D'après les antifascistes, c'est-à-dire d'après la police, le congrès de nos vaillants nationalistes belgicains à Anvers, en novembre dernier, rassemblait... une trentaine de personnes. Quoi ? Trente nationalistes belges, pour tout le pays ? Ne riez pas : rassembler autant de belgicains dans le fief de De Wever et de De Winter, cela tient de l'exploit.

 La version flamande, au hasard sur you tube. Attention, images très dures qui peuvent choquer...

Par curiosité, faute d'entrer sur le site de Vlaanderen Identitair — dont l'accès est privé un peu comme une loge maçonnique —, nous sommes allés voir la page Facebook des nouveaux beste vrienden de Nation.

En juin dernier, Vlaanderen Identitair refusait de soutenir l'équipe nationale belge — ça commence bien — au motif que les Diables rouges ne servent qu'à entretenir l'illusion d'unité nationale d'un pays artificiel. Een geforceerd land met een geforceerd eenheidsgevoel. 

En plus, la campagne pour les Diables, c'est une initiative francophone. Donc, boycottons-la. Vlaanderen Identitair en appelait même à soutenir d'autres équipes nationales que celle de la Belgique. C'est vous dire l'amour... surtout dans un pays dont l'unité ne tient plus que par le football.

Plus drôle encore : pendant que Nation organise à Namur une manifestation en mémoire de Léopold II — mieux vaut s'arrêter avant le troisième : il a failli faire sauter son propre royaume — leurs homologues flamingants publient des appels à supprimer les dotations royales, voire à supprimer carrément la monarchie ou peu s'en faut.
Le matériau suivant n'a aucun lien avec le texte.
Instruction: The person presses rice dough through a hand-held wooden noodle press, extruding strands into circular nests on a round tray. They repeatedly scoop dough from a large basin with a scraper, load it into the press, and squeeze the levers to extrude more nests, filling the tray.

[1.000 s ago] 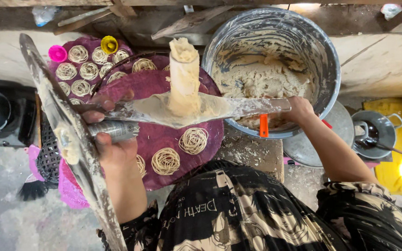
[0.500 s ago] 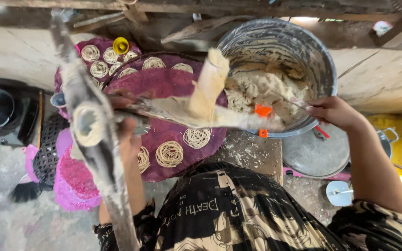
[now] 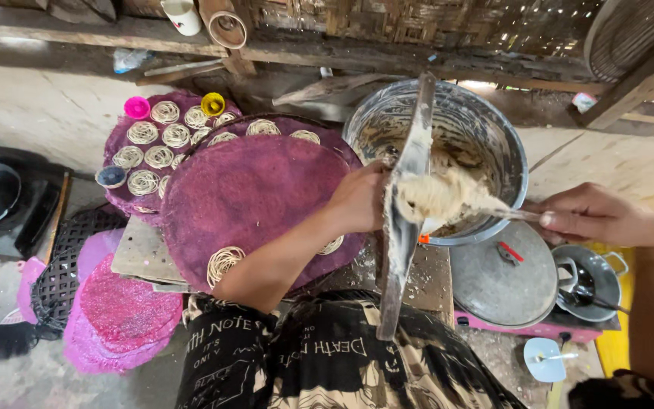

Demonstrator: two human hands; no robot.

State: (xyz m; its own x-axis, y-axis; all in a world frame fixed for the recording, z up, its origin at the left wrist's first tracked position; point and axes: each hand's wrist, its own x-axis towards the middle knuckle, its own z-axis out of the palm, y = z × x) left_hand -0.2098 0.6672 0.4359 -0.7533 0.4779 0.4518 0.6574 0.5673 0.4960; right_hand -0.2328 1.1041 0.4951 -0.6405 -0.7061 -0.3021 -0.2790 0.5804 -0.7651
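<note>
Head view: pale, sticky dough lump [image 3: 442,195] on flat paddle [image 3: 406,198].

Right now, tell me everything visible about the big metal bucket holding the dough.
The metal bucket is round, grey and deep, its inner wall smeared with pale dried batter. It stands upright at the back, beside the purple mat and behind a flat metal lid. Pale dough sits inside. The left hand holds a long dough-coated blade across its front rim.
</note>
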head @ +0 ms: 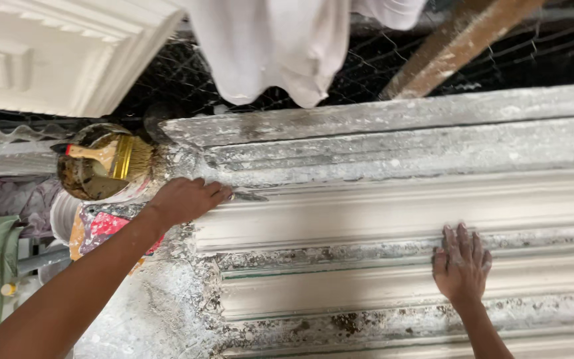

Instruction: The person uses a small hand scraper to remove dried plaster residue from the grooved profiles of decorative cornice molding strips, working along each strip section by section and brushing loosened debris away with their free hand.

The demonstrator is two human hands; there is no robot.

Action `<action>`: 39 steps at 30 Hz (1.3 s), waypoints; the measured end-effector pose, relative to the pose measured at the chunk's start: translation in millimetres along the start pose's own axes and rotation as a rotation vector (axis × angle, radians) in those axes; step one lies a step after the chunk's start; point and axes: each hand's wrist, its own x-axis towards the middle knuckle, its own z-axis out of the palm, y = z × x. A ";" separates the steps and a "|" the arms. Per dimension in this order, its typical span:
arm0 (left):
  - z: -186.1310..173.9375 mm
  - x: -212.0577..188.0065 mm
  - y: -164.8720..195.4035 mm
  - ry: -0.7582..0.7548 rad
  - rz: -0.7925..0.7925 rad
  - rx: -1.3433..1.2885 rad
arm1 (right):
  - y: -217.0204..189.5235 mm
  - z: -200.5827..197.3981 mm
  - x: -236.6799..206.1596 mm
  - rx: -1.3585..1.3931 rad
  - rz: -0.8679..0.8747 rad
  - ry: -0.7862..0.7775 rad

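Left hand grips a small scraper on the plaster moulding; right hand lies flat, released.

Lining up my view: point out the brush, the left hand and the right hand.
brush [119, 157]: head view, on its brass ferrule, over the pot.
left hand [184, 199]: head view, back of the hand, on the moulding's end.
right hand [461, 262]: head view, back of the hand, flat on the moulding.

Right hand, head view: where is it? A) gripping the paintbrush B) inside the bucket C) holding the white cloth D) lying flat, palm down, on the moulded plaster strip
D: the right hand lies flat with fingers spread on the long plaster moulding, holding nothing; the paintbrush rests across the bucket far off to the left, beyond the left hand.
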 end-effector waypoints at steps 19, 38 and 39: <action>-14.4 102.6 82.7 0.002 0.110 -0.035 | 7.2 -5.3 1.4 0.011 -0.055 0.028; -60.5 201.7 147.5 0.103 0.245 -0.018 | 71.5 -20.6 19.8 0.033 0.015 0.029; -59.5 190.9 138.5 0.123 0.254 -0.043 | 72.9 -20.0 20.1 0.030 0.024 0.026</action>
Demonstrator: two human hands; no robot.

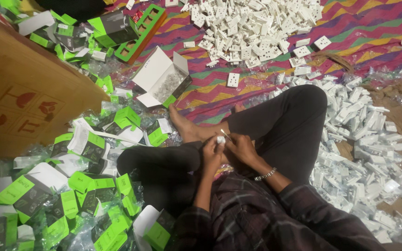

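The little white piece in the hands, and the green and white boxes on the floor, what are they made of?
The small white piece, pinched in the left hand, looks like hard, smooth plastic, like the blocky white pieces piled nearby. The right hand works on it with a thin tool, perhaps metal; too small to tell. The green and white boxes look like thin printed cardboard: folded flaps, creased edges.

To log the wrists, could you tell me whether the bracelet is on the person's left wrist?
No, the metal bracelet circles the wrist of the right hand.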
Geen opslag, maar ontslag. Plus de pognon, abdication !

L'union fait la force ? Disons plutôt que la farce défait l'union. Certes, les petits partis méritent notre compassion. Les rattachistes, dont nous sommes, ne sont pas beaucoup plus avancés. Mais comment ne pas ironiser sur une ligne aussi incohérente, sur de telles divergences ?

Que les uns se proclament identitaires flamands et les autres nationalistes belges suffit à révéler le problème de fond : l'absence d'un mouvement identitaire Wallon séparatiste qui servirait de contrepoids aux appétits flamands et qui corrigerait l'asymétrie grâce à laquelle se perpétue l'entité belgicaine.

Nationalistes belges et identitaires flamands... Comment une entreprise aussi bancale pourrait-elle se maintenir sinon en nous jouant le coup du Tous Ensemble Contre L'Islam... alors que la Flandre, aux commandes de son porte-avions fédéral, continue à nous pilonner et à détruire économiquement la Wallonie.

Cette nième tribulation belgo-flamingante a le mérite de souligner, une fois de plus, qu'il n'existe pas, qu'il n'a jamais existé de nation belge. Il y a des Flamands conscients, des Wallons aliénés et des Bruxellois que Jules Destrée évoquait en termes choisis.

Ni islamisation, ni flamandisation de la Wallonie : séparons-nous, rattachons-nous à la France et sortons du bourbier bruxello-européiste...

Mais par pitié, débranchez le gyrophare, votre ambulance roule sur les jantes et elle ne transporte plus qu'un cadavre.